### PROBLEM TO WORK ON
Show all lines of the listing that hold the word "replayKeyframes".

### SUPPLIED MATERIAL
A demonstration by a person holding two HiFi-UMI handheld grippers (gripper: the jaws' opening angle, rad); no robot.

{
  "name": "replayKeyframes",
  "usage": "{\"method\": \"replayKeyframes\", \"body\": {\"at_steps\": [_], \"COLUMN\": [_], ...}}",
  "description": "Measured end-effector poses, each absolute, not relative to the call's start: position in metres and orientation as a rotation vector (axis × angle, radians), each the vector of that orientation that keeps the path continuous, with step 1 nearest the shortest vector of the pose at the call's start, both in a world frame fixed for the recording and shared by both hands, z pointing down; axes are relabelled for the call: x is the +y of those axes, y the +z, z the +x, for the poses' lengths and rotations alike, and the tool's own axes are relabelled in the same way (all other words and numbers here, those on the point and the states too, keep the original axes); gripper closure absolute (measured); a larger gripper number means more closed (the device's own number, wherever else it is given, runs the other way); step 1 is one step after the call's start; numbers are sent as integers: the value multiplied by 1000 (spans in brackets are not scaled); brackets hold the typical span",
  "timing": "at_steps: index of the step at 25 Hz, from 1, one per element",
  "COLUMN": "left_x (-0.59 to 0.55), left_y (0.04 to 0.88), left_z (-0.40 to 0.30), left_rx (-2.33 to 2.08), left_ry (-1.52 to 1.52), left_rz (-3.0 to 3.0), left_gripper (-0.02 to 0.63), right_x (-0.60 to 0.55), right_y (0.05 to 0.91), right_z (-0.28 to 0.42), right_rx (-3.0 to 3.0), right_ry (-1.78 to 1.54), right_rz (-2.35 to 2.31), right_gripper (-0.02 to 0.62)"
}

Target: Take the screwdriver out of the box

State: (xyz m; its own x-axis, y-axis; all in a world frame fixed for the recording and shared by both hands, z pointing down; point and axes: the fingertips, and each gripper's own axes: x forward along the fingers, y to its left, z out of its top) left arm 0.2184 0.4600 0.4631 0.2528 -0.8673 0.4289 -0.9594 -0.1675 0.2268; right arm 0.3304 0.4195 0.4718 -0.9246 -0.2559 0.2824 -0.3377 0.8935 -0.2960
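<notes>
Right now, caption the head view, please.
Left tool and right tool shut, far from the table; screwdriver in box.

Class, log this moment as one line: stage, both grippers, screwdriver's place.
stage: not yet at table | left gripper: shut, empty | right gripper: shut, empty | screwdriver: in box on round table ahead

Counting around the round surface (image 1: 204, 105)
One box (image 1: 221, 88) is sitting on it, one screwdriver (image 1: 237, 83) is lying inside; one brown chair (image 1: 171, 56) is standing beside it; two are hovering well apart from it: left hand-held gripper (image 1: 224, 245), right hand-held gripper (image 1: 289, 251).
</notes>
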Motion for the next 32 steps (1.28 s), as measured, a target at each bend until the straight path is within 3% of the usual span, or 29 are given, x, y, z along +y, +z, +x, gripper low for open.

### SOLVED EXERCISE
  "name": "replayKeyframes",
  "usage": "{\"method\": \"replayKeyframes\", \"body\": {\"at_steps\": [_], \"COLUMN\": [_], ...}}",

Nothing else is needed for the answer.